Each entry needs to be copied exactly, with nothing left out.

---- DATA RECORDS

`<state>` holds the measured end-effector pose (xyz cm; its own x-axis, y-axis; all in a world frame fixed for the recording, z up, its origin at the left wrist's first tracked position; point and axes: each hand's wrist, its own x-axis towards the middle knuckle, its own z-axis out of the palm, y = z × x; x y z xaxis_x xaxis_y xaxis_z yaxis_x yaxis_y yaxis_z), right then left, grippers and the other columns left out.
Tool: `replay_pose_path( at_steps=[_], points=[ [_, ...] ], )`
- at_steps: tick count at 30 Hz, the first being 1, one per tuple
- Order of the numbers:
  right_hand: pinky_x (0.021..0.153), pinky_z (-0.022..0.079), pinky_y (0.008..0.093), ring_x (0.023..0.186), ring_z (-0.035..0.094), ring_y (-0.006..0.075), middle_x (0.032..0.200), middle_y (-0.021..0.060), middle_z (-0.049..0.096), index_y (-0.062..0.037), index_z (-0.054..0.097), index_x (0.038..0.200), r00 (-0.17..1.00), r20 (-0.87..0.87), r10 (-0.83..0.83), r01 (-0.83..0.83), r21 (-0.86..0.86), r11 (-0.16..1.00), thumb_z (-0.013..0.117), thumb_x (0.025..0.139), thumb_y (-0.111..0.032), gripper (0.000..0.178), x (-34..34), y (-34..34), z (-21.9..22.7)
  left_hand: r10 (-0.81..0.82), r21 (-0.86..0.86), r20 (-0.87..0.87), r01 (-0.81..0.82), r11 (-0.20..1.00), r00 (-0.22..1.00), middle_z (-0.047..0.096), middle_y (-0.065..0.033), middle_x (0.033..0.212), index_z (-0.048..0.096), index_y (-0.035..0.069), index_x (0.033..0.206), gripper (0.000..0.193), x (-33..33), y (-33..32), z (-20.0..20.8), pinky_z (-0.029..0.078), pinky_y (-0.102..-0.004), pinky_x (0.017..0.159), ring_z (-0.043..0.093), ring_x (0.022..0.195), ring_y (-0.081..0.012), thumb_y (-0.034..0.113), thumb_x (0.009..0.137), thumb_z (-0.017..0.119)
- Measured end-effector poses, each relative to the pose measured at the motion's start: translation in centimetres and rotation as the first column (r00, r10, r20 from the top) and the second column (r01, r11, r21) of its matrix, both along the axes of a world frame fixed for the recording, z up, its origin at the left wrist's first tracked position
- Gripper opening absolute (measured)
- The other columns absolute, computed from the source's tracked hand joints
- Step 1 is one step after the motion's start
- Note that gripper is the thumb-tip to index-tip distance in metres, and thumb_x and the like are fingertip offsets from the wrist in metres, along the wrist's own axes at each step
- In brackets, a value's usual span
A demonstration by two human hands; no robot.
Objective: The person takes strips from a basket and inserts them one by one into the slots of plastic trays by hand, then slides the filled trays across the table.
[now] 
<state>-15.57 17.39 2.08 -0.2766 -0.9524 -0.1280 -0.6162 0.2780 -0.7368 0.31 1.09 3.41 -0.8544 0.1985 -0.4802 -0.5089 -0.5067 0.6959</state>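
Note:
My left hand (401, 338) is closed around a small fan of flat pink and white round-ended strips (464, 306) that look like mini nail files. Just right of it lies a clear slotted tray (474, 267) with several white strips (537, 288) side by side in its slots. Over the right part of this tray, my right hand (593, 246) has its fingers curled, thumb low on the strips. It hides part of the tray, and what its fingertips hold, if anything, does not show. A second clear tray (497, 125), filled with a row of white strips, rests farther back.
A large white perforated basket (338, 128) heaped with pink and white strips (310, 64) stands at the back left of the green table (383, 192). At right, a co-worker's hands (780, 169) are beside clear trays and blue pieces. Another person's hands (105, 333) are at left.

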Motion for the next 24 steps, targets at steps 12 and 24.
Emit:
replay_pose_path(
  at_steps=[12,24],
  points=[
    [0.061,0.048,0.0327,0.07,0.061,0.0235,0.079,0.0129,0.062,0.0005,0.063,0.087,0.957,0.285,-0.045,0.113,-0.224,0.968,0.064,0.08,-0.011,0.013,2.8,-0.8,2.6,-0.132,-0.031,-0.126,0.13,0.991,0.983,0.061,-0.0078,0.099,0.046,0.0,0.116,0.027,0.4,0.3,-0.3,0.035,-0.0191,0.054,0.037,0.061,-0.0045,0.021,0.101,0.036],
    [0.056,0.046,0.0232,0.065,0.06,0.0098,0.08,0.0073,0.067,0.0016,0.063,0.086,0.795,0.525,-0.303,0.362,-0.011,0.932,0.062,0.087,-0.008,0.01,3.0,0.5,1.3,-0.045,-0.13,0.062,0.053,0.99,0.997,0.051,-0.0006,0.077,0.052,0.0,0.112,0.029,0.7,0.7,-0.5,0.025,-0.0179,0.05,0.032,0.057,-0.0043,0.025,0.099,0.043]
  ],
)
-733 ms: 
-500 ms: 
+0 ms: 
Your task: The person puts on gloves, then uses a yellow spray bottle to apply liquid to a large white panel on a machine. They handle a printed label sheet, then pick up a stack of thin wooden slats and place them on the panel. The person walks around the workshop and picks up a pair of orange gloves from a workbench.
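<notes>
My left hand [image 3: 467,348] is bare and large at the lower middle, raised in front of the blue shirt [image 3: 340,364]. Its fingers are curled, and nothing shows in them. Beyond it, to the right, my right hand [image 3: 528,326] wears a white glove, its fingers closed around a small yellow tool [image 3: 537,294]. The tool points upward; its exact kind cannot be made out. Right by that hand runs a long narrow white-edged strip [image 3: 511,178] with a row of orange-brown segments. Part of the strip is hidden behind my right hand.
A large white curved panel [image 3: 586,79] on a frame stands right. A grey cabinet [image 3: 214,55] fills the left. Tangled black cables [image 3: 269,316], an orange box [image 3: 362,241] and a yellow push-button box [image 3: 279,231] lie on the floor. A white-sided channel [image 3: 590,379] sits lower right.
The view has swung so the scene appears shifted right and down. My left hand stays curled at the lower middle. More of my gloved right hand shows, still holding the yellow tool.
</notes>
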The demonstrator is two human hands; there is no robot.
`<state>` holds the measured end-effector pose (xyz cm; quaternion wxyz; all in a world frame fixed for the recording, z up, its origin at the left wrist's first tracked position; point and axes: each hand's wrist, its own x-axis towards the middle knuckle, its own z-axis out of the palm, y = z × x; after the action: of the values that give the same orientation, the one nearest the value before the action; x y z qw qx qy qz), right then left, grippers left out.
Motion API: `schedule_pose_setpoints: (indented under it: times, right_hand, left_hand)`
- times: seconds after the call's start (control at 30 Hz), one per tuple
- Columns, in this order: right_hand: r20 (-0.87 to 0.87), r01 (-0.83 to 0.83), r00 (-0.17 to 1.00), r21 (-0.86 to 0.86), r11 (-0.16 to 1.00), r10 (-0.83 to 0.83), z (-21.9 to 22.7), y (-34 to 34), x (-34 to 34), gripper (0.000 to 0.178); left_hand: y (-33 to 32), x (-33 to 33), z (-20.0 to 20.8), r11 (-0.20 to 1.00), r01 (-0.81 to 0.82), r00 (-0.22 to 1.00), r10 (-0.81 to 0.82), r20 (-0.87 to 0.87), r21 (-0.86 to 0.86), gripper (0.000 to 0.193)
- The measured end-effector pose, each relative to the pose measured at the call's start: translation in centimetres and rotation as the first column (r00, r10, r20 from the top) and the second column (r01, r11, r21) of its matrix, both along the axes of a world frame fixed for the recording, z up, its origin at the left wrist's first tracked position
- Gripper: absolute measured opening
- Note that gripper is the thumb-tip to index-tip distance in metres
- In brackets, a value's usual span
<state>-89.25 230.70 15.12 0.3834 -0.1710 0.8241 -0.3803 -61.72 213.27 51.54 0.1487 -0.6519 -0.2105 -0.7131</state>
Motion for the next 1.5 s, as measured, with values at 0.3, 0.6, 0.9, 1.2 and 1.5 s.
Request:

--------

> TASK OUTPUT:
`<state>` holds the measured end-effector pose (xyz cm; its own x-axis, y-axis; all in a world frame fixed for the recording, z up, its origin at the left wrist's first tracked position; point and axes: each hand's wrist, its own x-axis towards the middle knuckle, its own z-axis out of the palm, y = z × x; x y z xaxis_x xaxis_y xaxis_z yaxis_x yaxis_y yaxis_z), right then left, grippers and the other columns left out.
Tool: `replay_pose_path( at_steps=[_], points=[ [_, ...] ], )`
- at_steps: tick count at 30 Hz, the first being 1, one per tuple
- Order of the numbers:
  right_hand: pinky_x (0.021..0.153), pinky_z (-0.022..0.079), pinky_y (0.008..0.093), ring_x (0.023..0.186), ring_z (-0.035..0.094), ring_y (-0.006..0.075), middle_x (0.032..0.200), middle_y (-0.021..0.060), middle_z (-0.049..0.096), index_y (-0.062..0.037), index_z (-0.054..0.097), index_x (0.038..0.200), r00 (-0.17..1.00), r20 (-0.87..0.87), r10 (-0.83..0.83), r01 (-0.83..0.83), r21 (-0.86..0.86), r11 (-0.16..1.00), thumb_z (-0.013..0.117), thumb_x (0.025..0.139), thumb_y (-0.111..0.032), gripper (0.000..0.178), x (-34..34), y (-34..34), z (-21.9..22.7)
  left_hand: r10 (-0.81..0.82), r21 (-0.86..0.86), r20 (-0.87..0.87), r01 (-0.81..0.82), r11 (-0.20..1.00), r00 (-0.22..1.00), middle_z (-0.047..0.096), middle_y (-0.065..0.033), middle_x (0.033..0.212), index_z (-0.048..0.096), index_y (-0.035..0.069), index_x (0.033..0.206), gripper (0.000..0.193), x (-33..33), y (-33..32), z (-20.0..20.8), pinky_z (-0.029..0.078), pinky_y (-0.102..-0.004), pinky_x (0.017..0.159), ring_z (-0.043..0.093), ring_x (0.022..0.195), ring_y (-0.081..0.012), thumb_y (-0.034..0.113), thumb_x (0.009..0.137), thumb_z (-0.017..0.119)
- Measured end-effector poses, each relative to the pose measured at the motion's start: translation in centimetres and rotation as the first column (r00, r10, r20 from the top) and the second column (r01, r11, r21) of its matrix, both along the axes of a world frame fixed for the recording, z up, its origin at the left wrist's first tracked position
- Gripper opening absolute (measured)
- The other columns absolute, computed from the source's tracked hand joints
- Step 1 is one step after the motion's start
- Note that gripper is the thumb-tip to index-tip distance in metres, and thumb_x and the like are fingertip offsets from the wrist in metres, along the wrist's own axes at each step
- In brackets, a value's usual span
A demonstration by two human hands; no robot.
Objective: The person takes strips from a basket and inserts them one by one into the slots of plastic trays by hand, then slides the filled trays across the table.
[now] 
<state>-15.57 17.39 2.08 -0.2766 -0.9524 -0.1280 -0.6162 0.2780 -0.7368 0.31 1.09 3.41 -0.8544 0.1985 -0.4802 -0.5089 -0.5067 0.6959</state>
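Note:
My left hand (401, 338) is closed around a small fan of flat pink and white round-ended strips (464, 306) that look like mini nail files. Just right of it lies a clear slotted tray (474, 267) with several white strips (537, 288) side by side in its slots. Over the right part of this tray, my right hand (593, 246) has its fingers curled, thumb low on the strips. It hides part of the tray, and what its fingertips hold, if anything, does not show. A second clear tray (497, 125), filled with a row of white strips, rests farther back.
A large white perforated basket (338, 128) heaped with pink and white strips (310, 64) stands at the back left of the green table (383, 192). At right, a co-worker's hands (780, 169) are beside clear trays and blue pieces. Another person's hands (105, 333) are at left.
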
Motion for the next 24 steps, targets at steps 12 and 24.
Emit:
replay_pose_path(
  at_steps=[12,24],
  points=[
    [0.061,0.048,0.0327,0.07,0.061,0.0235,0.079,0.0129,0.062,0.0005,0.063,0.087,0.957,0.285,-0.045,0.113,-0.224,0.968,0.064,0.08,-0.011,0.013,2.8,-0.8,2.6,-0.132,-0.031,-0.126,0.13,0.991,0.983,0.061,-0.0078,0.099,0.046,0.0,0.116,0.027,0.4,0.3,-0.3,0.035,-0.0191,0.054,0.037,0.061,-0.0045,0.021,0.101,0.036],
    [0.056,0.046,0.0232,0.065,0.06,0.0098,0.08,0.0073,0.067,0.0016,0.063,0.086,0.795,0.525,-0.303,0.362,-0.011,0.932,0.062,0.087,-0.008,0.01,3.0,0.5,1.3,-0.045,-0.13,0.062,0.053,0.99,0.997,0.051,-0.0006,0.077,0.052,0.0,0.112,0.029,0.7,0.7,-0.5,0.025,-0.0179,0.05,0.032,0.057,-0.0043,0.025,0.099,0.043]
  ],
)
-733 ms: 
-500 ms: 
+0 ms: 
Your task: The person puts on gloves, then uses a yellow spray bottle to apply liquid to a large white panel on a machine. They handle a printed label sheet, then pick up a stack of thin wooden slats and place them on the panel. The person walks around the workshop and picks up a pair of orange gloves from a workbench.
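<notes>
My left hand [image 3: 467,348] is bare and large at the lower middle, raised in front of the blue shirt [image 3: 340,364]. Its fingers are curled, and nothing shows in them. Beyond it, to the right, my right hand [image 3: 528,326] wears a white glove, its fingers closed around a small yellow tool [image 3: 537,294]. The tool points upward; its exact kind cannot be made out. Right by that hand runs a long narrow white-edged strip [image 3: 511,178] with a row of orange-brown segments. Part of the strip is hidden behind my right hand.
A large white curved panel [image 3: 586,79] on a frame stands right. A grey cabinet [image 3: 214,55] fills the left. Tangled black cables [image 3: 269,316], an orange box [image 3: 362,241] and a yellow push-button box [image 3: 279,231] lie on the floor. A white-sided channel [image 3: 590,379] sits lower right.
The view has swung so the scene appears shifted right and down. My left hand stays curled at the lower middle. More of my gloved right hand shows, still holding the yellow tool.
</notes>
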The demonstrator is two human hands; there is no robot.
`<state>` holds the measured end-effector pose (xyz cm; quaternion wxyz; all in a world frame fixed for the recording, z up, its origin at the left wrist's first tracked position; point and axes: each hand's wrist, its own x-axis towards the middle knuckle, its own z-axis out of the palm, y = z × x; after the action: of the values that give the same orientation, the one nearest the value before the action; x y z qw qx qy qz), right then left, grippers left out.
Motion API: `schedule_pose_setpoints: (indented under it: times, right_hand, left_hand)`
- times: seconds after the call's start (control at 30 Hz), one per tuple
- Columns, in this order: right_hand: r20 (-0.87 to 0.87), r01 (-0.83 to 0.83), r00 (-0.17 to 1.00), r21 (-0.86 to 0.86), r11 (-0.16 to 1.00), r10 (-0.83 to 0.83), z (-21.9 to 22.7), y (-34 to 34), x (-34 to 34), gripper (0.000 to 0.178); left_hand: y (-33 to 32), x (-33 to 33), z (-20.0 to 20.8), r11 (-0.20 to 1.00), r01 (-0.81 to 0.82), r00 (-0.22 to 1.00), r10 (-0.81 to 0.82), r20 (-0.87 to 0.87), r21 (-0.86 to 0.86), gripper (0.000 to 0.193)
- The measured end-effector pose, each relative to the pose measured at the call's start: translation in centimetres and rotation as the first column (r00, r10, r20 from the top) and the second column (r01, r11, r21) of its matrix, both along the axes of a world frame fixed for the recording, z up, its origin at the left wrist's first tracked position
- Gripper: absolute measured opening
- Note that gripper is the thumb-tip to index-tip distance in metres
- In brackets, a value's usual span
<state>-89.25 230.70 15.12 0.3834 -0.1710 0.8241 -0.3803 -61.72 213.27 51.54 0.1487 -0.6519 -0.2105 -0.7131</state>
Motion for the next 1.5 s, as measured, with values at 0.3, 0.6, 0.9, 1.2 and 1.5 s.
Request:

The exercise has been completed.